- **Required work**
Filter the entries for the word "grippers". Copy each line that has it.

(Saved data entries)
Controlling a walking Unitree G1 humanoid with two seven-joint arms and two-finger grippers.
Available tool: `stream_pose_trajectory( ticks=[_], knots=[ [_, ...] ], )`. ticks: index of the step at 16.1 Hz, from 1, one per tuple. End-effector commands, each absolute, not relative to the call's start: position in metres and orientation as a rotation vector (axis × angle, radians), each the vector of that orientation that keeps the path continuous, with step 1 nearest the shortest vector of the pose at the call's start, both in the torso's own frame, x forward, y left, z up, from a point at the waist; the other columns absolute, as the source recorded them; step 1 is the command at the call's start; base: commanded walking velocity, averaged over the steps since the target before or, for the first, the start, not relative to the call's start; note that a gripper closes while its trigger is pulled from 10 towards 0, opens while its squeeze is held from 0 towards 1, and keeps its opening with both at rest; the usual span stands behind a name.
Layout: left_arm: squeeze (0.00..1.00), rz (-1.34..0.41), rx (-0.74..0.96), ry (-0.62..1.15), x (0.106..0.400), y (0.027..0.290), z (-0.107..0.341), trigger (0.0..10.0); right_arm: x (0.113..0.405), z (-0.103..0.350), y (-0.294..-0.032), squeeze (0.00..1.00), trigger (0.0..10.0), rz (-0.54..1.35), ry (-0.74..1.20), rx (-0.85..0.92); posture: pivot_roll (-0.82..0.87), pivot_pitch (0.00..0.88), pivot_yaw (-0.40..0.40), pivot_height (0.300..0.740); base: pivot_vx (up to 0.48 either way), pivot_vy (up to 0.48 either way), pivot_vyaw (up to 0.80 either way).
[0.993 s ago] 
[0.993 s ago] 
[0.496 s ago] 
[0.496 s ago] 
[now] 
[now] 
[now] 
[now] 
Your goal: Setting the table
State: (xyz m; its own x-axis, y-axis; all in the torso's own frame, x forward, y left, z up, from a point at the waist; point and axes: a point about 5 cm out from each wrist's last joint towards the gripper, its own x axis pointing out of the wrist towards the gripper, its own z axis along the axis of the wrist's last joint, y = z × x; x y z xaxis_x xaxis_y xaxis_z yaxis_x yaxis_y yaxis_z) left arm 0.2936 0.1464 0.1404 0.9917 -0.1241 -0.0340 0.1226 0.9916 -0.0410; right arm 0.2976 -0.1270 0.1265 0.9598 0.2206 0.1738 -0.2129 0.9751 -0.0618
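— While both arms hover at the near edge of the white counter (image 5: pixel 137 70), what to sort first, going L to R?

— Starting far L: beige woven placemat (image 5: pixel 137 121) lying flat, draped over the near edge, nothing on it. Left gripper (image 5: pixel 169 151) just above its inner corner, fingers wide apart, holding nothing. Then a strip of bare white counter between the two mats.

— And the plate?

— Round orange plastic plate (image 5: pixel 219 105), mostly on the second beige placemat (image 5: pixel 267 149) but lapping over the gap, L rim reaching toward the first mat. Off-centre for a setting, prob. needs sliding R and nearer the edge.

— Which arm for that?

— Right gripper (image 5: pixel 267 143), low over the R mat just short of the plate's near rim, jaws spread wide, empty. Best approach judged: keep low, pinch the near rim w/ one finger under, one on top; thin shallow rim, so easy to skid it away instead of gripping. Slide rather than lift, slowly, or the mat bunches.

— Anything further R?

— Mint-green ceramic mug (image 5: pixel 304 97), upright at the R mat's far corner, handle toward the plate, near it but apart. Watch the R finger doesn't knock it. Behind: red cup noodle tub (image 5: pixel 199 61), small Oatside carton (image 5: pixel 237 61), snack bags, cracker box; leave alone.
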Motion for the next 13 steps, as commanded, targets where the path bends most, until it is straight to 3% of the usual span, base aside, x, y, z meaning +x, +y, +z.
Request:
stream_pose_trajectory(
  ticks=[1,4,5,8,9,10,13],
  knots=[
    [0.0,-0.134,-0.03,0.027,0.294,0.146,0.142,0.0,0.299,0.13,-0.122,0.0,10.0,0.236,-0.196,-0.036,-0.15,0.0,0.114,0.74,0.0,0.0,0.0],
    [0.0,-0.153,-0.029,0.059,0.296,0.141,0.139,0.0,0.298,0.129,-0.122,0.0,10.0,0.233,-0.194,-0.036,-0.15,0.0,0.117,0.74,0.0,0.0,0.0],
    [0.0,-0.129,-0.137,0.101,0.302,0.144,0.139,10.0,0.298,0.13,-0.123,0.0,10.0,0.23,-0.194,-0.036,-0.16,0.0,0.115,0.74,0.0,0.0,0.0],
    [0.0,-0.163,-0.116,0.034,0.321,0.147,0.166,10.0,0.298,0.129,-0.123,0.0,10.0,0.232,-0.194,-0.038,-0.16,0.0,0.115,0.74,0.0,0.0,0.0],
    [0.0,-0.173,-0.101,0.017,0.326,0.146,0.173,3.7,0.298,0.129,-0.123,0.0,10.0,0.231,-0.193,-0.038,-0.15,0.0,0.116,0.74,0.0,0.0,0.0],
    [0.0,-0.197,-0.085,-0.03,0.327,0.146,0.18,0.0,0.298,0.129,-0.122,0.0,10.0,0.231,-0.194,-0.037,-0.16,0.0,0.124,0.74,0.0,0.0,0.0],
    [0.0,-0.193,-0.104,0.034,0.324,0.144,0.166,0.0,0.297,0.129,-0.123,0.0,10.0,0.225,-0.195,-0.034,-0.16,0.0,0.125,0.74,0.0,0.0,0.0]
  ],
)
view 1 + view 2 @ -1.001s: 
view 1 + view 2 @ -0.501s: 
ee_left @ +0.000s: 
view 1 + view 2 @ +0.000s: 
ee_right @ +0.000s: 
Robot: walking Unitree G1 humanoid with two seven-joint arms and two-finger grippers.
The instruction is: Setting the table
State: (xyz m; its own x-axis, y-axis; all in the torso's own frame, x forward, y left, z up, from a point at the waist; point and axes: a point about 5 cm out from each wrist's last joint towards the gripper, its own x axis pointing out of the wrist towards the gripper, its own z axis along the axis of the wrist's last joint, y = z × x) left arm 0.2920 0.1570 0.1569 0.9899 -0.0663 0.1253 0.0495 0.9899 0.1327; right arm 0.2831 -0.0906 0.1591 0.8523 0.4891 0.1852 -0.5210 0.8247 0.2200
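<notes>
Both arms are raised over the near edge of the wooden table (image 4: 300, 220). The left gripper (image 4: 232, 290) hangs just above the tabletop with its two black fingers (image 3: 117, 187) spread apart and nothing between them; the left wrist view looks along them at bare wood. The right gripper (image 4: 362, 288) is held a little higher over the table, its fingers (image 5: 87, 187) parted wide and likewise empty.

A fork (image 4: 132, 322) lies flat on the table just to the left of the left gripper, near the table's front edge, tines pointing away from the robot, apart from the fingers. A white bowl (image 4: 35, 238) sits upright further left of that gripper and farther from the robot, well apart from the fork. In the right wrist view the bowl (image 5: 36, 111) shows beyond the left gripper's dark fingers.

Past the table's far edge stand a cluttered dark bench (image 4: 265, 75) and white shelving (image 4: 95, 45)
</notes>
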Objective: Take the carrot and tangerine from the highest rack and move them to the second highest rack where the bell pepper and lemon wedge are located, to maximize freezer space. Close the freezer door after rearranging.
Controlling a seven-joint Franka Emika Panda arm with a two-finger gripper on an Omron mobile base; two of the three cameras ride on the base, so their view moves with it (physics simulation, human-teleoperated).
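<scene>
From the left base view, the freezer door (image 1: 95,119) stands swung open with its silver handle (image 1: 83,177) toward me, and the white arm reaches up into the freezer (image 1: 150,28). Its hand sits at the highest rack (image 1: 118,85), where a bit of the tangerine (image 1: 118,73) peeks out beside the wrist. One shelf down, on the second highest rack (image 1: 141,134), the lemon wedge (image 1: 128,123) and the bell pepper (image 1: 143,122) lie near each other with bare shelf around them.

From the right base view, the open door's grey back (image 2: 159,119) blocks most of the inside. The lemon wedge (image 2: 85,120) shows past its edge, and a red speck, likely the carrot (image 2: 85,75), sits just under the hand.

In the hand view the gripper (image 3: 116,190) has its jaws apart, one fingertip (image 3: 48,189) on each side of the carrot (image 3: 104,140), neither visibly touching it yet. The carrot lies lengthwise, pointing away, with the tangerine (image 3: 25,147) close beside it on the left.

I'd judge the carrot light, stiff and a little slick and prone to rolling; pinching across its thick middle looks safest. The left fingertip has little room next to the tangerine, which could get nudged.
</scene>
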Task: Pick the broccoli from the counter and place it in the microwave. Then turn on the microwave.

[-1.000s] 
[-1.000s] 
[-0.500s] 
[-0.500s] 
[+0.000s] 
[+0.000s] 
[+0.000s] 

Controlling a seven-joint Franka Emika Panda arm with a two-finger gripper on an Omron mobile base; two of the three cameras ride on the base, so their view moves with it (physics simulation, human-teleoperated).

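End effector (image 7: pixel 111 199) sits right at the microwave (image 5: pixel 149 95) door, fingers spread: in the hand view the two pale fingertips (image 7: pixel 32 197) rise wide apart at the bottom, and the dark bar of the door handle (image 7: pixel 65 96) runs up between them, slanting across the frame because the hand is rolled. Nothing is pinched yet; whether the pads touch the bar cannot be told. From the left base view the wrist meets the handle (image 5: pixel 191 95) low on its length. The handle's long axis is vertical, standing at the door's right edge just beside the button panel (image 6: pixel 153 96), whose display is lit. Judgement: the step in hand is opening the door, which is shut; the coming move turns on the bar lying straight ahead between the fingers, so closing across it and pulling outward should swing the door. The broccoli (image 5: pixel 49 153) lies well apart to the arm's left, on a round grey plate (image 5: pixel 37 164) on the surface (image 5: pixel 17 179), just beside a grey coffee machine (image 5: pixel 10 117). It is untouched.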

- **Written solution**
Controlling a walking Unitree G1 humanoid with two seven-joint arms and two-finger grippers.
Robot: walking Unitree G1 humanoid with two seven-joint arms and two-finger grippers.

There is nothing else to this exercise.